◆ **What needs to be done**
Your output should be the lines from the start of the data through the line containing "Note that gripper", exactly and nothing more.

##### Extracted entries #####

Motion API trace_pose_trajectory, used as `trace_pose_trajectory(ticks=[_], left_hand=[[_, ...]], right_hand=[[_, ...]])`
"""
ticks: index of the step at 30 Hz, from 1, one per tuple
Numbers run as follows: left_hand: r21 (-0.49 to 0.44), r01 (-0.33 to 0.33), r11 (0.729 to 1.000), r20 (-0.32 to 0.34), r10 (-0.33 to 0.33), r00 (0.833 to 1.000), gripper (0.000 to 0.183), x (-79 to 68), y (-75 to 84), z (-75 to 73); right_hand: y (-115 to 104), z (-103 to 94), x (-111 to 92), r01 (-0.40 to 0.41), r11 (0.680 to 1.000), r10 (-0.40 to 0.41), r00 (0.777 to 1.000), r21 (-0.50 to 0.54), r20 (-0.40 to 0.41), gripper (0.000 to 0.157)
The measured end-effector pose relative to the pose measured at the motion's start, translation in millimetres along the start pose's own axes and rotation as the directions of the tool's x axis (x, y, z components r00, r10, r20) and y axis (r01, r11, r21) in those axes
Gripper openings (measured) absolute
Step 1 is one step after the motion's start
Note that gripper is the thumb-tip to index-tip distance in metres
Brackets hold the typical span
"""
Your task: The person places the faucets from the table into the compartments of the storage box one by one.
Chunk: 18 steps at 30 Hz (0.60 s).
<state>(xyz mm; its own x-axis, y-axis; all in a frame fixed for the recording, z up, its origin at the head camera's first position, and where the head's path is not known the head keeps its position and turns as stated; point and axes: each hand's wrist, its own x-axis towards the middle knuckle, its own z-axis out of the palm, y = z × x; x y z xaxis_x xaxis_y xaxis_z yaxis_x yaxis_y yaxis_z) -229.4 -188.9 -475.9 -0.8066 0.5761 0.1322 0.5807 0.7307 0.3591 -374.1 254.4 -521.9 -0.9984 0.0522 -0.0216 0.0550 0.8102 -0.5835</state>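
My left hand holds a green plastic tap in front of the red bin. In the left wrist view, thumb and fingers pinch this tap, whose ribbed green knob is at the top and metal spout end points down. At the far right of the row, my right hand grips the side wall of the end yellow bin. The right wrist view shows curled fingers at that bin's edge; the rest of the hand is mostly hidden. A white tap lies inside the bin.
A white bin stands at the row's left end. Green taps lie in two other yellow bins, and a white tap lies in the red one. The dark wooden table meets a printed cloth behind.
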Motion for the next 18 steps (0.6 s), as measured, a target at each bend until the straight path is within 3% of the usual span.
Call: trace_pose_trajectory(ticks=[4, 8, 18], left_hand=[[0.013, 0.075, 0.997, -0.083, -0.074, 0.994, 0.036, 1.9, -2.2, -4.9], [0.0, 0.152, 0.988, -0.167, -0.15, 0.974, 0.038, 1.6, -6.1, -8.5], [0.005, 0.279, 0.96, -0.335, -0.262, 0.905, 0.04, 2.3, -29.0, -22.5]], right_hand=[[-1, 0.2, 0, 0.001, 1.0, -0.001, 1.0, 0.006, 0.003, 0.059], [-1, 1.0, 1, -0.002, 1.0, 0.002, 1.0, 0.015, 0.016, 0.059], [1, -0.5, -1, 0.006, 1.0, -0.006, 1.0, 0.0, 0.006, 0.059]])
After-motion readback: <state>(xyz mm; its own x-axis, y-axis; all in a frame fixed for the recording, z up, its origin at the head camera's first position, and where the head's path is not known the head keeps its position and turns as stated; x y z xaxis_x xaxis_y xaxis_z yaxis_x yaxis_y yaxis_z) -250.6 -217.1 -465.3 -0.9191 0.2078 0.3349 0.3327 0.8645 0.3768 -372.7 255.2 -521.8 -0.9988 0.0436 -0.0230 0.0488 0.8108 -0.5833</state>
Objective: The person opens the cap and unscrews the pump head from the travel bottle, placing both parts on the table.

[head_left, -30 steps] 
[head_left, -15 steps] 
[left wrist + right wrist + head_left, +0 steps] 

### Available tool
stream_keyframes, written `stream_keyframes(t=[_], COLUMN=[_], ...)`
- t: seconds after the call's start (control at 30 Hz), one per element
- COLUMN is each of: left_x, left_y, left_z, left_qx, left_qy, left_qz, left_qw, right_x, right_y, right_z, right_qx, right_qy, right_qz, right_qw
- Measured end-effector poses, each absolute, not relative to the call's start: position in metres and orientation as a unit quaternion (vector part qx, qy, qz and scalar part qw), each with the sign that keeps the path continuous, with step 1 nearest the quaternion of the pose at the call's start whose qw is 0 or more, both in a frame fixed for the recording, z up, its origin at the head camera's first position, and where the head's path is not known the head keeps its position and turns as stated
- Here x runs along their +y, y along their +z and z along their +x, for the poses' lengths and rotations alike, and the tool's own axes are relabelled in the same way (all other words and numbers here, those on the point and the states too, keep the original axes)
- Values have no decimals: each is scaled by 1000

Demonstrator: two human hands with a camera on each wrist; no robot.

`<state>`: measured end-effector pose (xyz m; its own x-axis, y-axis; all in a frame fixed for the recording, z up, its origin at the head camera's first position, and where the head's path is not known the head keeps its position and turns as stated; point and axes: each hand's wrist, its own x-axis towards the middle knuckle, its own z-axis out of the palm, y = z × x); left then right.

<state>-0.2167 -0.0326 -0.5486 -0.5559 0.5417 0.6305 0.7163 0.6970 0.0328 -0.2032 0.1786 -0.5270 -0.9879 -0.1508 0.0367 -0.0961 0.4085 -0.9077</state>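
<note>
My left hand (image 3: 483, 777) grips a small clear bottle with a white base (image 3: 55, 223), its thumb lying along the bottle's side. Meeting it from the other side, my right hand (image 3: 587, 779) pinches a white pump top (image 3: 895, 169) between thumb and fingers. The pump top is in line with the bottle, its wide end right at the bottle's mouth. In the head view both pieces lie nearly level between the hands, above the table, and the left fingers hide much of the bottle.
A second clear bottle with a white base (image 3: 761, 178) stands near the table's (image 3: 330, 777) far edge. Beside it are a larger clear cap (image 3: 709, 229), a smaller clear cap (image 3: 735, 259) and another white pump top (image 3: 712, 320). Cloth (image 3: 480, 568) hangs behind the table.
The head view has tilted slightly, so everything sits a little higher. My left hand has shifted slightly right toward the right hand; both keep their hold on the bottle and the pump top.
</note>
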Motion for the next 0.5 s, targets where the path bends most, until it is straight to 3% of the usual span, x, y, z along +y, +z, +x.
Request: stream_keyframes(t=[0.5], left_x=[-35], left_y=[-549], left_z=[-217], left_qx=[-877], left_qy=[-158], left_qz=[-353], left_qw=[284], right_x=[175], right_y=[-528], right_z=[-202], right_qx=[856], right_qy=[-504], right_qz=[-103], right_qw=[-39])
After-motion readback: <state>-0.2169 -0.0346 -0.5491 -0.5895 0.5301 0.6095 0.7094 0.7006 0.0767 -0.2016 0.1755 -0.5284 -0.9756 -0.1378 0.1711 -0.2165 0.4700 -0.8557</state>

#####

◆ **Your response**
Motion API trace_pose_trajectory, used as `trace_pose_trajectory(ticks=[_], left_hand=[[_, ...]], right_hand=[[_, ...]])`
"""
ticks: index of the step at 30 Hz, from 1, one per tuple
Numbers run as follows: left_hand: r21 (-0.49 to 0.44), r01 (-0.33 to 0.33), r11 (0.729 to 1.000), r20 (-0.32 to 0.34), r10 (-0.33 to 0.33), r00 (0.833 to 1.000), gripper (0.000 to 0.183), x (-79 to 68), y (-75 to 84), z (-75 to 73); right_hand: y (-115 to 104), z (-103 to 94), x (-111 to 92), r01 (-0.40 to 0.41), r11 (0.680 to 1.000), r10 (-0.40 to 0.41), r00 (0.777 to 1.000), r21 (-0.50 to 0.54), r20 (-0.40 to 0.41), gripper (0.000 to 0.157)
The measured end-effector pose relative to the pose measured at the motion's start, translation in millimetres along the start pose's own axes and rotation as the directions of the tool's x axis (x, y, z components r00, r10, r20) and y axis (r01, r11, r21) in those axes
Gripper openings (measured) absolute
Step 1 is one step after the motion's start
Note that gripper is the thumb-tip to index-tip distance in metres

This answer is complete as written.